[WORK TASK] All entries must be given again exactly as written.

[PROVIDED MATERIAL]
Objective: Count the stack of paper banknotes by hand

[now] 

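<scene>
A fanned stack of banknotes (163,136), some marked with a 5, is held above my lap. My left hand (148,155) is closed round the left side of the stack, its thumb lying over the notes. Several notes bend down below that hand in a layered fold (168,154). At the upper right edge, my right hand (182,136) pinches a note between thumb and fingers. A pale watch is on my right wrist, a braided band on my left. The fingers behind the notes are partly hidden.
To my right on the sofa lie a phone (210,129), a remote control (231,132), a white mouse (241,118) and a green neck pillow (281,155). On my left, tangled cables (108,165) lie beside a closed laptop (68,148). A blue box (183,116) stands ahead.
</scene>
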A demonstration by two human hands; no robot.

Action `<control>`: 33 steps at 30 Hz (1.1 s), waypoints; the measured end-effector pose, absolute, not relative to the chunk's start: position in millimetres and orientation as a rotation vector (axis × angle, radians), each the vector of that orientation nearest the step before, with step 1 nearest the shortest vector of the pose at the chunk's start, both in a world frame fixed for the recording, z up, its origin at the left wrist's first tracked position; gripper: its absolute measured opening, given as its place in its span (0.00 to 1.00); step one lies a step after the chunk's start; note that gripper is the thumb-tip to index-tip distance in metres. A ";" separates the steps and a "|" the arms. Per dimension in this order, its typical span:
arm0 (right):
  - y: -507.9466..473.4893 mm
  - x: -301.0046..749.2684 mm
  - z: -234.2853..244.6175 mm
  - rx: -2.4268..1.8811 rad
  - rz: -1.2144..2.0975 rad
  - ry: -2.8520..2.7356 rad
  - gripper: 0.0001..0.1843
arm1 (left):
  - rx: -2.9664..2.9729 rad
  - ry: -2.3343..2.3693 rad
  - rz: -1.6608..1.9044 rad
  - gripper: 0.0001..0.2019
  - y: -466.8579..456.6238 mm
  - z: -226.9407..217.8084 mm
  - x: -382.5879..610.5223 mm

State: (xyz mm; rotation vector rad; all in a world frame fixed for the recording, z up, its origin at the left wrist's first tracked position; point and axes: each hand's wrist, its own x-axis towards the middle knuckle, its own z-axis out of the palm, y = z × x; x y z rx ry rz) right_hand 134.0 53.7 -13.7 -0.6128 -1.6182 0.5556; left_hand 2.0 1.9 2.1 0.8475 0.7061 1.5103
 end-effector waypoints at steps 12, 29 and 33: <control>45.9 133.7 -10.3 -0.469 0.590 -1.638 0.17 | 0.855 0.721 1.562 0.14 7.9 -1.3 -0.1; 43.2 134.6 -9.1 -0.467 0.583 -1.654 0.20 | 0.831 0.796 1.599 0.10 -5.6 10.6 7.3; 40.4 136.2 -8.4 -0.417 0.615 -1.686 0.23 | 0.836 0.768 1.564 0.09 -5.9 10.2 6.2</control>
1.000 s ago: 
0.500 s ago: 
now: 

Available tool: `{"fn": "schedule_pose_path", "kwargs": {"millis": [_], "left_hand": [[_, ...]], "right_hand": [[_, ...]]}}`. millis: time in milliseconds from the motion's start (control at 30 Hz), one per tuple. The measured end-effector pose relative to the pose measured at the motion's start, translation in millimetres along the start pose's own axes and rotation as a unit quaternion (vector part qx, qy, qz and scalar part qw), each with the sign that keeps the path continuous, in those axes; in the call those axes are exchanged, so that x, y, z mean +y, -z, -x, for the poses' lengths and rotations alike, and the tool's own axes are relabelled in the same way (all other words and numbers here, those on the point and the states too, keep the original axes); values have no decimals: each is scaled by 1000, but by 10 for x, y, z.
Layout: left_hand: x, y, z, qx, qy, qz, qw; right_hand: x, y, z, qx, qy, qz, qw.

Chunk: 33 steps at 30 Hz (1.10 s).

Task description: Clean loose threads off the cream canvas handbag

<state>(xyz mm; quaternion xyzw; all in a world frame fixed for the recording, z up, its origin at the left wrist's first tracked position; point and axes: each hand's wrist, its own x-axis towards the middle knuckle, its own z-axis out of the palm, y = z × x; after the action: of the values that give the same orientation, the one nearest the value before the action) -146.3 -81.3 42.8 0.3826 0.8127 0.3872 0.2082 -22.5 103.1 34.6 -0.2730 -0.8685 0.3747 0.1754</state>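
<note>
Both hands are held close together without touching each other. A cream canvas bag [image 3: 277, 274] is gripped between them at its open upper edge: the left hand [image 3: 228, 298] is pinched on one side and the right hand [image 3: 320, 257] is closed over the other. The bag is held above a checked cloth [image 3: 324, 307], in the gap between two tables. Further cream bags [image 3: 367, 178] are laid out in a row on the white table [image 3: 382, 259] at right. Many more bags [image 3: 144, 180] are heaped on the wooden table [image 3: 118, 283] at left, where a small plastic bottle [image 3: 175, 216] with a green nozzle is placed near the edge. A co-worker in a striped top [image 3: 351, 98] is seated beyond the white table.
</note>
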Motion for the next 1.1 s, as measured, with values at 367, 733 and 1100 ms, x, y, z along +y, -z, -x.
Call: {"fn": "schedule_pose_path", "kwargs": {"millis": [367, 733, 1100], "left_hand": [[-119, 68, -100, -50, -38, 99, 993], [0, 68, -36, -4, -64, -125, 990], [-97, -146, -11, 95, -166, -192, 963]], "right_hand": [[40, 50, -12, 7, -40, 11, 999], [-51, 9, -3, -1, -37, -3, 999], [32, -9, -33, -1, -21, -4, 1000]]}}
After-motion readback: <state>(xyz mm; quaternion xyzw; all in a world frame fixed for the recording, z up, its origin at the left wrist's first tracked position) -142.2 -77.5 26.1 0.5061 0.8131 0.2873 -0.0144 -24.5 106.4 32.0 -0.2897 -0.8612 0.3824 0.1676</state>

[RESPONSE AREA]
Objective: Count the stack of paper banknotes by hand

[now] 

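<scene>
A fanned stack of banknotes (163,136), some marked with a 5, is held above my lap. My left hand (148,155) is closed round the left side of the stack, its thumb lying over the notes. Several notes bend down below that hand in a layered fold (168,154). At the upper right edge, my right hand (182,136) pinches a note between thumb and fingers. A pale watch is on my right wrist, a braided band on my left. The fingers behind the notes are partly hidden.
To my right on the sofa lie a phone (210,129), a remote control (231,132), a white mouse (241,118) and a green neck pillow (281,155). On my left, tangled cables (108,165) lie beside a closed laptop (68,148). A blue box (183,116) stands ahead.
</scene>
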A demonstration by two human hands; no robot.

Action `<control>`: 33 steps at 30 Hz (1.1 s), waypoints; the measured end-effector pose, absolute, not relative to the chunk's start: position in millimetres and orientation as a rotation vector (axis × angle, radians), each the vector of that orientation nearest the step before, with step 1 nearest the shortest vector of the pose at the chunk's start, both in a world frame fixed for the recording, z up, its origin at the left wrist's first tracked position; gripper: its absolute measured opening, given as its place in its span (0.00 to 1.00); step one lies a step after the chunk's start; note that gripper is the thumb-tip to index-tip distance in metres. A ";" separates the steps and a "|" the arms. Per dimension in this order, its typical span:
arm0 (right):
  - y: -507.9466..473.4893 mm
  - x: -301.0046..749.2684 mm
  - z: -234.2853..244.6175 mm
  - rx: -2.4268..1.8811 rad
  - rz: -1.2144..2.0975 rad
  - ry: -2.8520..2.7356 rad
  - gripper: 0.0001..0.1843
arm1 (left):
  - rx: -2.9664..2.9729 rad
  - ry: -2.3343..2.3693 rad
  - rz: -1.6608..1.9044 rad
  - gripper: 0.0001..0.2019
  - y: -466.8579..456.6238 mm
  - z: -226.9407..217.8084 mm
  - x: -382.5879..610.5223 mm

State: (xyz mm; rotation vector rad; all in a world frame fixed for the recording, z up, its origin at the left wrist's first tracked position; point and axes: each hand's wrist, its own x-axis towards the middle knuckle, its own z-axis out of the palm, y = z × x; x y z rx ry rz) right_hand 134.0 53.7 -13.7 -0.6128 -1.6182 0.5556; left_hand 2.0 1.9 2.1 0.8475 0.7061 1.5103
 end-effector waypoints at steps 12, 29 and 33: <control>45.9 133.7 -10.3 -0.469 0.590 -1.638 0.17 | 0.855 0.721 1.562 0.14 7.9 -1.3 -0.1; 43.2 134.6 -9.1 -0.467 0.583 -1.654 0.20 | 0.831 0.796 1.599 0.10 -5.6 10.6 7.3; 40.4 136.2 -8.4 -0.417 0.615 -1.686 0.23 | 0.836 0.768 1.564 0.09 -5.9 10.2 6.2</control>
1.000 s ago: 
0.500 s ago: 
now: 

Available tool: `{"fn": "schedule_pose_path", "kwargs": {"millis": [_], "left_hand": [[_, ...]], "right_hand": [[_, ...]]}}`. millis: time in milliseconds from the motion's start (control at 30 Hz), one per tuple. The measured end-effector pose relative to the pose measured at the motion's start, translation in millimetres along the start pose's own axes and rotation as a unit quaternion (vector part qx, qy, qz and scalar part qw), each with the sign that keeps the path continuous, in those axes; in the call those axes are exchanged, so that x, y, z mean +y, -z, -x, for the poses' lengths and rotations alike, and the tool's own axes are relabelled in the same way (all other words and numbers here, those on the point and the states too, keep the original axes); values have no decimals: each is scaled by 1000, but by 10 for x, y, z.
Layout: left_hand: x, y, z, qx, qy, qz, qw; right_hand: x, y, z, qx, qy, qz, qw.

Chunk: 33 steps at 30 Hz (1.10 s).

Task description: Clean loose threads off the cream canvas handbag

<state>(xyz mm; quaternion xyzw; all in a world frame fixed for the recording, z up, its origin at the left wrist's first tracked position; point and axes: each hand's wrist, its own x-axis towards the middle knuckle, its own z-axis out of the palm, y = z × x; after the action: of the values that give the same orientation, the one nearest the value before the action) -146.3 -81.3 42.8 0.3826 0.8127 0.3872 0.2082 -22.5 103.1 34.6 -0.2730 -0.8685 0.3747 0.1754</state>
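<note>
Both hands are held close together without touching each other. A cream canvas bag [image 3: 277, 274] is gripped between them at its open upper edge: the left hand [image 3: 228, 298] is pinched on one side and the right hand [image 3: 320, 257] is closed over the other. The bag is held above a checked cloth [image 3: 324, 307], in the gap between two tables. Further cream bags [image 3: 367, 178] are laid out in a row on the white table [image 3: 382, 259] at right. Many more bags [image 3: 144, 180] are heaped on the wooden table [image 3: 118, 283] at left, where a small plastic bottle [image 3: 175, 216] with a green nozzle is placed near the edge. A co-worker in a striped top [image 3: 351, 98] is seated beyond the white table.
</note>
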Motion for the next 1.1 s, as measured, with values at 367, 733 and 1100 ms, x, y, z along +y, -z, -x.
Call: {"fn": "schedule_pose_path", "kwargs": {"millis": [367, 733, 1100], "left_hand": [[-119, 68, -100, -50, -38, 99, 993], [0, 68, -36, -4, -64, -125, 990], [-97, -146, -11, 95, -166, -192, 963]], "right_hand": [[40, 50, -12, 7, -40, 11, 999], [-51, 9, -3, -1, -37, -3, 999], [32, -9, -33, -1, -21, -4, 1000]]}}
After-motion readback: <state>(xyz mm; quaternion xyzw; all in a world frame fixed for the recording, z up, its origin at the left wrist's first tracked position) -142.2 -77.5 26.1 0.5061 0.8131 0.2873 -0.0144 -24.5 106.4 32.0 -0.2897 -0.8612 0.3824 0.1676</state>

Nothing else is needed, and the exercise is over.